And then 2 more pieces; death or abandonment. Both of those are huge topics as well / have a lot of moving parts. I'm betting there are areas there you're just fine with, as well.
I am hugely activated over this topic these days. Working my ass off trying to respond differently to the triggers, only I truly don't have the help or the information or even the ability to think clearly, to do anything different except avoid acting. Which is taking 99% of my energy all day every day. This is why I've left this thread for a bit.

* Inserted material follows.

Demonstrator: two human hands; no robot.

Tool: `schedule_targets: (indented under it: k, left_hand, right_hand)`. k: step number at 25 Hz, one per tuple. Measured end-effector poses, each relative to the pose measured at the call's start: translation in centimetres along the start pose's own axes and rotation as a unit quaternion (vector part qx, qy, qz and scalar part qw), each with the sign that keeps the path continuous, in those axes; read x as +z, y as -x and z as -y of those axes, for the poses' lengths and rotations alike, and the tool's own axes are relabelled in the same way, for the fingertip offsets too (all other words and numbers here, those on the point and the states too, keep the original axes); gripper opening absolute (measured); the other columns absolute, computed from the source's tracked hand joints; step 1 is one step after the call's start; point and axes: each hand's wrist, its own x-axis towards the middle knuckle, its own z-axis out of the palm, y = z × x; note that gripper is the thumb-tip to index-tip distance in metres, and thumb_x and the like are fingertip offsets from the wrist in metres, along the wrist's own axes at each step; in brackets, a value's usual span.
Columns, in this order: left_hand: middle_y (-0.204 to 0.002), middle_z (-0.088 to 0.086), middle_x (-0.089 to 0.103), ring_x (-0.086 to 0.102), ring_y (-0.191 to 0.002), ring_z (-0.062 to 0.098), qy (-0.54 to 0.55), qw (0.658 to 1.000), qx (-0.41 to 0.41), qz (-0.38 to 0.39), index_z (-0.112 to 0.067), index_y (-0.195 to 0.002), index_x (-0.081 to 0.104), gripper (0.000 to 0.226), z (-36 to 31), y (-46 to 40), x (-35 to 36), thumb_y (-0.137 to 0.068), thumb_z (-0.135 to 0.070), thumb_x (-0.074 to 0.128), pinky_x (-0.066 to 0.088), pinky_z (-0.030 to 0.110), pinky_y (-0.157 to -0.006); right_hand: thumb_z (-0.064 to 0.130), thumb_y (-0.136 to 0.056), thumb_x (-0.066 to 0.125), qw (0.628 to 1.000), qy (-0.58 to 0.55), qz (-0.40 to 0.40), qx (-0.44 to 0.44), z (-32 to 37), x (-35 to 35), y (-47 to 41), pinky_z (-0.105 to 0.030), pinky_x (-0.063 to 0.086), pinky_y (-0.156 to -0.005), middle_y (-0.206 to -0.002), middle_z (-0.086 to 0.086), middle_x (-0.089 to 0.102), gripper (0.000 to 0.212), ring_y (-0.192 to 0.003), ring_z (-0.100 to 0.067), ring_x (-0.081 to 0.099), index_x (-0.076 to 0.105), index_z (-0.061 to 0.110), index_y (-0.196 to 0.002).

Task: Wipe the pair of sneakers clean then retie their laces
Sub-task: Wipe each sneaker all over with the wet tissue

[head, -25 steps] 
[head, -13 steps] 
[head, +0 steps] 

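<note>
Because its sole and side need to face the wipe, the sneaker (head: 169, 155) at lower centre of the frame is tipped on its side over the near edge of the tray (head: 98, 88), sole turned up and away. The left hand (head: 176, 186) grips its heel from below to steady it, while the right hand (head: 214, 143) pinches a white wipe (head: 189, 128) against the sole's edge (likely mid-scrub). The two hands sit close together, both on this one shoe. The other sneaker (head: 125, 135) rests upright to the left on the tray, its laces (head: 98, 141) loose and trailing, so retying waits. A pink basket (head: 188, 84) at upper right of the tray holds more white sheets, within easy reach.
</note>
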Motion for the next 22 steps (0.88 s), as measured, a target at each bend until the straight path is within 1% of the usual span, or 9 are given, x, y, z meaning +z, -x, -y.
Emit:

So: Yes, there are areas here that I am fine with too. I am fine with the death of old people who have had a good life and done what they came to do. I used to work with old people as a home support worker. A bunch of them eventually died. I sat and held their hands during their process. It's just one of the hazards of the job. Some people told me they could never do my job because it would be too depressing. Wasn't too depressing for me.
Then there is the fear that people will die because of a mistake I made. That is getting much less since I worked out where the trigger came from. I was made to believe something hideous about myself as a child for the purpose of keeping me under control, but it wasn't even true. I have never been responsible for anyone's death. The fear has gotten less.
So that leaves fear of abandonment. I can't find any grey areas there. The whole damn thing is oh-f*ck-no territory. Hyperventilating, crazy-making, shaking, impending doom, past-mixed-with-present, never-know-when-it-will-happen, absolutely cannot cope when it does. This is where I have no idea how to approach this. The last approach my therapist tried made it a lot worse and I've just barely been hanging on by my fingernails ever since.